**EXERCISE GOAL**. For this exercise, repeat every line of the material exactly.
::::::::::
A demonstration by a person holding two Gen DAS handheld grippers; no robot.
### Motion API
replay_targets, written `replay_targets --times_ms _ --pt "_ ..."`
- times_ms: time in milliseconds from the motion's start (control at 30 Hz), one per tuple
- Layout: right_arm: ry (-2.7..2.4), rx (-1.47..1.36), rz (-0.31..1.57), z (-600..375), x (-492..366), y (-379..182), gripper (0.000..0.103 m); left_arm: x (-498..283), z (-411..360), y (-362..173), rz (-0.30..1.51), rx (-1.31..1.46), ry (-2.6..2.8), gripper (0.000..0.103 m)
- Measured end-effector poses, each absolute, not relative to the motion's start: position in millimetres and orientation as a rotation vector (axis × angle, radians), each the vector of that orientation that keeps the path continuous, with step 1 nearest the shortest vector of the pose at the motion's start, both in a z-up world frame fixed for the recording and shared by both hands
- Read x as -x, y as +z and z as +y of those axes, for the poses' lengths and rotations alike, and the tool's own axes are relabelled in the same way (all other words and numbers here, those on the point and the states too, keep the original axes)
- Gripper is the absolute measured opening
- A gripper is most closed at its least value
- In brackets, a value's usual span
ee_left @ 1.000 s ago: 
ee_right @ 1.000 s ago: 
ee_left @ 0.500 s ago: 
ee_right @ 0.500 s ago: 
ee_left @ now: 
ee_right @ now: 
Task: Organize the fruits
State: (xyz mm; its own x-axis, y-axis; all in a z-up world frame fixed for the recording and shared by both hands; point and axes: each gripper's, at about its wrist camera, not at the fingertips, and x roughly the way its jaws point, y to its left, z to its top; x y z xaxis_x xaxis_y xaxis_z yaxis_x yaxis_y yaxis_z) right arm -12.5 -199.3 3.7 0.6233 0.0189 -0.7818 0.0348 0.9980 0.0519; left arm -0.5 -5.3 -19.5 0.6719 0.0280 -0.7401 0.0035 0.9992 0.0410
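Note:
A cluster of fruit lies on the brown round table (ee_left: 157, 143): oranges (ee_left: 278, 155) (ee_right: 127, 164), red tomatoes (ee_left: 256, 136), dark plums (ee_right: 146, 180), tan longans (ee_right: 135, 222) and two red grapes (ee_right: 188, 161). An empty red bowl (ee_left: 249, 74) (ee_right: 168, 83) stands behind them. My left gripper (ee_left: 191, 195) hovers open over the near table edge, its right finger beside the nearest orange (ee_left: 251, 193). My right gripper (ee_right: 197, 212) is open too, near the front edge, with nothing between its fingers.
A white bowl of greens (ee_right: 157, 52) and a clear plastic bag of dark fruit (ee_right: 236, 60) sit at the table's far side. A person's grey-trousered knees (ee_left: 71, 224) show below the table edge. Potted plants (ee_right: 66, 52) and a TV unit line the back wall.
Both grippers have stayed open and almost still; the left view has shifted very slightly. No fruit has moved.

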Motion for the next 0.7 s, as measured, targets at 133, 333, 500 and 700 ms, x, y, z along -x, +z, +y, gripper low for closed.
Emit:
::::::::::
**COMPLETED TASK**.
A demonstration by a person holding two Gen DAS handheld grippers; no robot.
### Motion API
replay_targets, written `replay_targets --times_ms _ --pt "_ ..."`
- times_ms: time in milliseconds from the motion's start (control at 30 Hz), one per tuple
- Layout: right_arm: ry (-2.7..2.4), rx (-1.47..1.36), rz (-0.31..1.57), z (-600..375), x (-492..366), y (-379..182), gripper (0.000..0.103 m); left_arm: x (-498..283), z (-411..360), y (-362..173), rz (-0.30..1.51), rx (-1.31..1.46), ry (-2.6..2.8), gripper (0.000..0.103 m)
- Measured end-effector poses, each absolute, not relative to the motion's start: position in millimetres and orientation as a rotation vector (axis × angle, radians), each the vector of that orientation that keeps the path continuous, with step 1 nearest the shortest vector of the pose at the motion's start, both in a z-up world frame fixed for the recording and shared by both hands
- Read x as -x, y as +z and z as +y of those axes, for the poses' lengths and rotations alike, and the tool's own axes are relabelled in the same way (all other words and numbers here, those on the point and the states too, keep the original axes)
- Gripper is the absolute measured opening
- A gripper is most closed at its least value
- In brackets, a value's usual span
ee_left @ 1.000 s ago: 
ee_right @ 1.000 s ago: 
ee_left @ 0.500 s ago: 
ee_right @ 0.500 s ago: 
ee_left @ now: 
ee_right @ now: 
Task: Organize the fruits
State: (xyz mm; its own x-axis, y-axis; all in a z-up world frame fixed for the recording and shared by both hands; point and axes: each gripper's, at about its wrist camera, not at the fingertips, and x roughly the way its jaws point, y to its left, z to its top; x y z xaxis_x xaxis_y xaxis_z yaxis_x yaxis_y yaxis_z) right arm -12.5 -199.3 3.7 0.6233 0.0189 -0.7818 0.0348 0.9980 0.0519; left arm -0.5 -5.3 -19.5 0.6719 0.0280 -0.7401 0.0035 0.9992 0.0410
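Note:
A cluster of fruit lies on the brown round table (ee_left: 157, 143): oranges (ee_left: 278, 155) (ee_right: 127, 164), red tomatoes (ee_left: 256, 136), dark plums (ee_right: 146, 180), tan longans (ee_right: 135, 222) and two red grapes (ee_right: 188, 161). An empty red bowl (ee_left: 249, 74) (ee_right: 168, 83) stands behind them. My left gripper (ee_left: 191, 195) hovers open over the near table edge, its right finger beside the nearest orange (ee_left: 251, 193). My right gripper (ee_right: 197, 212) is open too, near the front edge, with nothing between its fingers.
A white bowl of greens (ee_right: 157, 52) and a clear plastic bag of dark fruit (ee_right: 236, 60) sit at the table's far side. A person's grey-trousered knees (ee_left: 71, 224) show below the table edge. Potted plants (ee_right: 66, 52) and a TV unit line the back wall.
Both grippers have stayed open and almost still; the left view has shifted very slightly. No fruit has moved.
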
Motion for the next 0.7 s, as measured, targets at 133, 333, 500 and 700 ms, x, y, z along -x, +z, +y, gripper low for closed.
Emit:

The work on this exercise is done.